Nandini Fernando and her extended family are sifting through piles of debris, trying to find pieces of their former homes to salvage. The family owned three houses in the coastal town of Moratuwa, approximately 90 kilometers south of Sri Lanka's capital.
Like millions of people across the Indian Ocean region, Ms. Fernando has her own story to tell of the moment the tsunami struck.
"This was my house, she says, we had three rooms and a kitchen. When the water came in, five of us were here, including three kids. When the water came up to neck level, we ran away," she said.
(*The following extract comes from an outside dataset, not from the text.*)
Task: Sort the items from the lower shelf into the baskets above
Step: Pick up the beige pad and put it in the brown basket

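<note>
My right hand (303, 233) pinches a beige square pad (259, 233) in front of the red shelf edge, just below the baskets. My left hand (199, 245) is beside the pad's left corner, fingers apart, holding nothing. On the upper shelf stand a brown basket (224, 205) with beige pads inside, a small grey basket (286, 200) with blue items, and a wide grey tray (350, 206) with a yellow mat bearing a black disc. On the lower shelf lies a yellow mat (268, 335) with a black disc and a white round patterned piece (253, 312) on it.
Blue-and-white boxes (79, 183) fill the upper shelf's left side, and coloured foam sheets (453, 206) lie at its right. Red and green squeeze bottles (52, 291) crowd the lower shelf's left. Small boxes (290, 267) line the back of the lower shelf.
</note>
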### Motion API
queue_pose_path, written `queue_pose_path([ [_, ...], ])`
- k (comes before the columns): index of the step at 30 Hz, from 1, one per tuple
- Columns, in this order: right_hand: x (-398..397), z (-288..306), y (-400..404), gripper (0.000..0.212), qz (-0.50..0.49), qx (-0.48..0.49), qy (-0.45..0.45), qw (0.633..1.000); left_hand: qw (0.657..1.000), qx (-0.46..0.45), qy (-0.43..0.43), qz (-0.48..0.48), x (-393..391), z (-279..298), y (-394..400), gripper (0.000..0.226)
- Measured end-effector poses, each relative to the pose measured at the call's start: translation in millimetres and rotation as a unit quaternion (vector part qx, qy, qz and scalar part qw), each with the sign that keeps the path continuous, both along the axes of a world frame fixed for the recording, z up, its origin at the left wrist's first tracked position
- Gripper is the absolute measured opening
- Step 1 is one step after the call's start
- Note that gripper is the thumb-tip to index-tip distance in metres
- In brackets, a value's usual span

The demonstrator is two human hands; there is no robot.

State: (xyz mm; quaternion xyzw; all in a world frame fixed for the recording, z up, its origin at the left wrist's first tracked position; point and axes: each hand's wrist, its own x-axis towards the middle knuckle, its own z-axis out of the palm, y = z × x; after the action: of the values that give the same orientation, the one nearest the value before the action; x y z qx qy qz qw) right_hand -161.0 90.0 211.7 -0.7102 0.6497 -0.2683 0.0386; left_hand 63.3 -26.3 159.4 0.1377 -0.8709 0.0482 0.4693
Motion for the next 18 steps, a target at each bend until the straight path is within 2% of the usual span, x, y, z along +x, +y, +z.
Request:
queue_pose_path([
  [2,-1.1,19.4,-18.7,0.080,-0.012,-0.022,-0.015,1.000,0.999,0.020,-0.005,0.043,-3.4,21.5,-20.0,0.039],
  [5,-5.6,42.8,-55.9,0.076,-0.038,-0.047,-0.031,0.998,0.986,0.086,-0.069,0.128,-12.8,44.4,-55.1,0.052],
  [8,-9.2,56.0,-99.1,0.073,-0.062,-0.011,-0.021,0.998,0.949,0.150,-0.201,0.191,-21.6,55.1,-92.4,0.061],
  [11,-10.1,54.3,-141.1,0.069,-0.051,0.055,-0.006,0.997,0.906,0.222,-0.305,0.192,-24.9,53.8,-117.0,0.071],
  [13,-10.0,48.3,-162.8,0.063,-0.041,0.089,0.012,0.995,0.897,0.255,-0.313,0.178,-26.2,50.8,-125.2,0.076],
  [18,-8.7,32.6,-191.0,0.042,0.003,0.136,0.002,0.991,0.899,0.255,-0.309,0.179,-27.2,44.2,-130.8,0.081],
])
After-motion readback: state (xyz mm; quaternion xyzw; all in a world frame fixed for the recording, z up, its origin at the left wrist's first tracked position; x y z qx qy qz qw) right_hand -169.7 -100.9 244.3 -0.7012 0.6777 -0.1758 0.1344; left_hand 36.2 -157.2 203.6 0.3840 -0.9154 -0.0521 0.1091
Visible around the curve of the beach in Moratuwa is the capital Colombo, home to an industrial port and tens of thousands of others who were spared from the tsunami's wrath. More than 30,000 people across the country died.
Despite being hit by the wave, residents of Moratuwa consider themselves lucky. Just two people died in the tsunami here. Since it is so near the capital, its residents say they are not suffering from the same health threats, such as a lack of drinking water and food, affecting so many other communities. Most are now living in nearby schools being used as refugee centers.
But that is the only assistance the residents of Moratuwa have received. They say they need more help from the government if they are going to restart their lives.
Sitting amidst the rubble lining the shore is 32-year-old Arunkumara Pereis. He is simply staring at the remains of his house, located just over a sea wall about 20 meters from the water.
Like many people in the village, Mr. Pereis would like to put the tsunami behind him and rebuild his home. But the task of rebuilding may foretell of other difficulties yet to be discussed, such as property rights and whether the government will help move displaced communities.
He said, the government has forbidden the people of Moratuwa from rebuilding their houses here, near the sea. So he has to rebuild somewhere else. But he does not own any land, so he has no idea what to do.
Twenty-five year-old D.D. Nishantha first heard about the tsunami on television, when local news carried images of parts of eastern Sri Lanka where the wave had already struck. No one apparently thought to warn communities in the southern parts of the country, struck by the wave roughly an hour later.
Like many in Moratuwa, Mr. Nishantha is a carpenter, a profession likely to face a high demand following the tragedy. But he says he is not interested in making money.
He said after the waves destroyed their homes, no one has any money. Everyone is a carpenter or house builder. If anyone needs help, he says he will help them without charging. He does not want to charge anyone affected by the tsunami.